Été 1998. Avec mes parents, nous allons en vacances près de Perpignan. Il faisait beau, la France était championne du Monde et l’adolescent que j’étais se délectait des romans de Bernard Werber (j’ai évolué depuis, rassurons-nous). Pour engranger les kilomètres obligatoires dans le cadre de la conduite accompagnée, nous partîmes une journée à Narbonne. Je ne me rappelle pas de grand chose de cette ville, exception faite de ce disquaire improbable où j’ai trouvé simultanément mes premiers bootlegs de The Presidents of the USA et de Dinosaur Jr. Autant je n’écouterai sans doute plus jamais le premier, autant Dinosaurs Are Still Alive passe encore régulièrement dans mes enceintes. Si on ajoute à ça l’achat à Andorre d’une paire de Reebok Hexalite et de Siamese Dream (je pense que j’ai plus écouté Disarm en 3 semaines que dans les 15 ans qui ont suivi…), je peux affirmer sans trop me mouiller que ce furent sans doute les meilleures vacances en famille de ma vie.

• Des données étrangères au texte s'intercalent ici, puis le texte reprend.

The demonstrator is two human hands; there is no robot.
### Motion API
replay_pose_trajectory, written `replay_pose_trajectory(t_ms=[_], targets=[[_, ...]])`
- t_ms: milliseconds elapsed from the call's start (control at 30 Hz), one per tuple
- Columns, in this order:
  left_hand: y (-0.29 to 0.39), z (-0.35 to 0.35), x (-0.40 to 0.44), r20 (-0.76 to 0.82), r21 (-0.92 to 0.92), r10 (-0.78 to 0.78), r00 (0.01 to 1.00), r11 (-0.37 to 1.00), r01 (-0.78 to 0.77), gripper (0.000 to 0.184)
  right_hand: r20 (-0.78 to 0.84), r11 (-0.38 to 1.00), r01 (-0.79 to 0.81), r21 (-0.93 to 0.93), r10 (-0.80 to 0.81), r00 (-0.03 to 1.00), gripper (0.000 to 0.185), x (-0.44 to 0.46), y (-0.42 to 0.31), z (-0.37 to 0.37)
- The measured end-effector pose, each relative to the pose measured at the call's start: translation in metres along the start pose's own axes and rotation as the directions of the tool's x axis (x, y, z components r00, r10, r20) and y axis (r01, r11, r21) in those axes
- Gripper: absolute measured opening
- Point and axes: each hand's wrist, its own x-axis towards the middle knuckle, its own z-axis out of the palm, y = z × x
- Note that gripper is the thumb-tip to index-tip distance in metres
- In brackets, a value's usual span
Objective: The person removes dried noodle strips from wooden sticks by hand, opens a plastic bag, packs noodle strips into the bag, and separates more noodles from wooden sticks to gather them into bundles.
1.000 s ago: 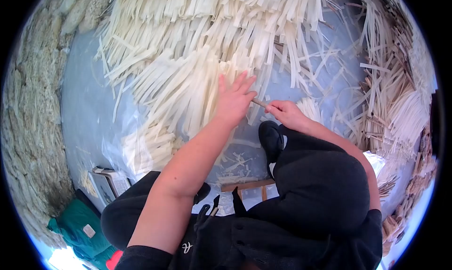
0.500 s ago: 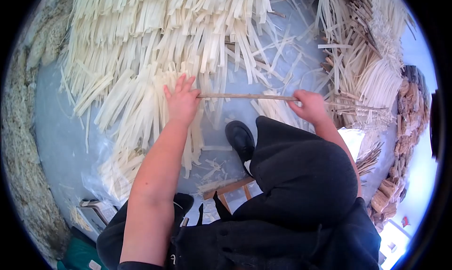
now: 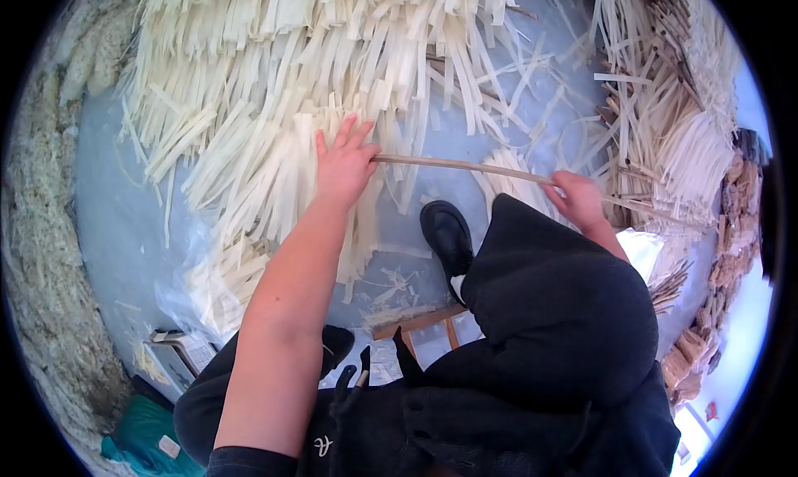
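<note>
My right hand (image 3: 579,199) is closed around a long thin wooden stick (image 3: 465,164), which runs across to my left and bows slightly. Past that fist, more of the stick sticks out to the right. My left hand (image 3: 344,168) lies flat with fingers spread on a row of pale flat strips (image 3: 266,165). The stick meets it at the thumb side; whether it continues under the palm is hidden. Below the left hand, strips fan toward my feet. A shorter bunch of strips (image 3: 504,173) lies beneath the stick.
Overlapping rows of pale strips (image 3: 332,36) cover the floor ahead. More strips and dark sticks (image 3: 665,61) pile up at right. Near my black shoe (image 3: 446,236) is a small wooden frame (image 3: 420,321). A rough wall (image 3: 41,228) borders the left; a green cloth item (image 3: 141,427) lies lower left.
The whole view has shifted a little rightward. The stick's right end has dropped with my right hand, and the stick now bows slightly. My left hand stays spread on the strips.
</note>
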Motion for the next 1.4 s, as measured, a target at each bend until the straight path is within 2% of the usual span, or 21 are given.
replay_pose_trajectory(t_ms=[133,200,333,400,433,500,633,700,767,800,833,900,933,967,1033,1067,1100,1200,1333,1367,1400], targets=[[-0.006,0.005,0.003,0.088,-0.046,-0.067,0.994,0.996,0.071,0.023,0.055,0.968,-0.181,-0.172,0.193,0.98,0.027,-0.062,0.058,-0.037],[-0.01,0.007,0.0,0.11,0.039,-0.094,0.99,0.995,0.09,0.033,0.003,0.908,-0.379,-0.179,0.386,0.923,0.026,-0.093,0.08,-0.059],[0.023,-0.018,-0.01,0.117,0.085,-0.034,0.993,0.996,0.024,0.042,-0.164,0.936,-0.269,-0.229,0.235,0.958,0.024,-0.116,0.078,-0.104],[0.059,-0.041,-0.015,-0.125,-0.128,0.038,0.991,0.99,-0.054,0.045,-0.178,0.931,-0.271,-0.245,0.231,0.956,0.024,-0.116,0.068,-0.116],[0.064,-0.047,-0.016,-0.137,-0.118,0.052,0.989,0.991,-0.069,0.045,-0.178,0.931,-0.255,-0.262,0.213,0.961,0.024,-0.116,0.066,-0.121],[0.068,-0.06,-0.02,-0.179,-0.278,0.298,0.938,0.899,-0.338,0.037,-0.209,0.941,-0.254,-0.224,0.208,0.956,0.025,-0.121,0.064,-0.13],[0.108,-0.13,-0.049,-0.06,-0.375,0.256,0.965,0.89,-0.26,0.026,-0.379,0.927,-0.291,-0.238,0.187,0.906,0.023,-0.133,0.052,-0.163],[0.124,-0.151,-0.057,-0.158,-0.236,0.343,0.926,0.897,-0.373,0.018,-0.56,0.913,-0.317,-0.257,0.127,0.819,0.019,-0.14,0.053,-0.193],[0.15,-0.185,-0.064,-0.183,-0.233,0.355,0.917,0.89,-0.391,0.018,-0.776,0.914,-0.286,-0.287,-0.046,0.629,0.014,-0.143,0.048,-0.236],[0.165,-0.205,-0.066,-0.213,-0.234,0.344,0.914,0.891,-0.39,0.019,-0.828,0.896,-0.375,-0.238,0.015,0.56,0.023,-0.15,0.043,-0.26],[0.182,-0.223,-0.069,-0.215,-0.223,0.366,0.906,0.884,-0.41,0.019,-0.91,0.856,-0.439,-0.274,-0.082,0.407,0.03,-0.154,0.031,-0.287],[0.224,-0.254,-0.08,-0.319,-0.265,0.393,0.862,0.837,-0.479,0.022,-0.951,0.798,-0.526,-0.294,-0.19,0.243,0.037,-0.167,0.003,-0.315],[0.249,-0.27,-0.089,-0.318,-0.263,0.413,0.853,0.826,-0.498,0.022,-0.991,0.987,-0.141,0.083,0.097,0.096,0.043,-0.176,-0.01,-0.32],[0.278,-0.284,-0.1,-0.337,-0.315,0.444,0.83,0.778,-0.544,0.023,-0.91,0.858,0.309,0.41,0.406,0.08,0.048,-0.183,-0.025,-0.322],[0.326,-0.284,-0.119,-0.348,-0.369,0.496,0.796,0.708,-0.602,0.024,-0.719,0.421,0.624,0.658,0.598,0.354,0.054,-0.195,-0.068,-0.312],[0.348,-0.279,-0.128,-0.319,-0.371,0.509,0.8,0.709,-0.599,0.026,-0.66,0.197,0.7,0.686,0.572,0.486,0.052,-0.199,-0.095,-0.305],[0.368,-0.273,-0.139,-0.288,-0.373,0.522,0.803,0.711,-0.596,0.028,-0.608,-0.04,0.723,0.69,0.511,0.608,0.05,-0.202,-0.121,-0.296],[0.407,-0.245,-0.165,-0.143,-0.349,0.632,0.762,0.688,-0.637,0.033,-0.497,0.038,0.629,0.776,0.651,0.574,0.04,-0.224,-0.148,-0.265],[0.415,-0.24,-0.173,0.042,-0.316,0.688,0.724,0.697,-0.644,0.041,-0.29,0.099,0.623,0.776,0.933,0.214,0.02,-0.272,-0.09,-0.196],[0.411,-0.24,-0.164,-0.006,-0.274,0.7,0.714,0.685,-0.675,0.037,-0.259,0.165,0.575,0.802,0.962,0.084,0.02,-0.292,-0.063,-0.172],[0.408,-0.244,-0.157,-0.004,-0.393,0.69,0.723,0.664,-0.636,0.031,-0.225,0.203,0.533,0.821,0.974,-0.025,0.018,-0.316,-0.038,-0.145]])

J’aimais donc infiniment Dinosaur Jr. Mais cet achat estival se révéla hyper frustrant : comment un groupe que j’aime tant et qui est aussi bon en live (à en juger par ce CD pirate) daigne-t-il se “séparer” (j’appris plus tard que sur la fin, Dinosaur Jr. c’était en fait J. tout seul et puis quelques potes par-ci par-là), ne me laissant, de fait, aucune chance de les voir en vrai ? Je vivais l’aspect live par procuration : en acoustique avec Martin & Me (qui aura l’insigne honneur de me faire apprécier une chanson des Smiths), les BBC sessions, les John Peel Sessions. Par procuration encore quand, à l’aide d’un internet balbutiant et d’un modem 56K, je téléchargeais tant bien que mal des vidéos de concert lisibles uniquement par Real Player (depuis, Youtube a tout arrangé !). Par procuration toujours quand un aimable festivalier de la Route du Rock, suite à ma remarque sur la coolitude de son tee-shirt à la vache, me racontait ses souvenirs de concerts de l’époque originelle.

Heureusement, côté studio, J. était toujours présent : depuis 2000, avec The Fog, il avait repris exactement là où il s’était arrêté. More Light et Free So Free me convenaient tout à fait. Les chansons étaient là, la voix et les guitares aussi. Tout ! Tout, sauf le nom du groupe.

Et puis, le miracle eut enfin lieu. Un beau jour de 2004 ou 2005, l’annonce tonitruante arriva : J, Lou et Murph sont de nouveau réunis sur scène. Wahou ! Il me faudra quand même attendre fin 2006 et une soirée exceptionnelle avec Sonic Youth pour pouvoir enfin acheter mon propre tee-shirt à la vache et me bousiller les oreilles en faisant face au mur d’amplis sur scène. Mais quel pied !

Depuis, ma vie avec Dinosaur Jr. suit son cours. Les concerts se suivent (Rock en Seine, Trévise, Porto, le Trabendo) et ne se ressemblent jamais. J’ai raté la tournée spéciale pour Bug. J’ai raté la grosse soirée des 25 ans de You’re Living All Over Me à New York. Mais je m’en fiche ! Je sais que je reverrai Dinosaur Jr. tôt ou tard. Beyond, Farm et I Bet On Sky sont tous les trois très bons évidemment (j’ai arrêté mon système de notation, mais ça doit toujours tourner autour de 8,5/10). Several Shades Of Why, l’effort solo de monsieur Mascis, était excellent. Le concert au point FMR itou - seulement entaché par ma timidité chronique qui m’empêcha d’aller parler à un J. en goguette le long du canal avant le concert.

Je suis un fan de base, j’avoue. J’achète à peu près tout ce qui sort (sauf ce qui est honteusement cher et/ou moche). Ma collection de vinyles se complète au fur et à mesure des rééditions. Mais après tout, je pense que tout ça, ce n’est qu’une fuite en avant pour tenter de rejoindre J. qui s’envole avec sa guitare téléguidée (notez l’épanadiplose).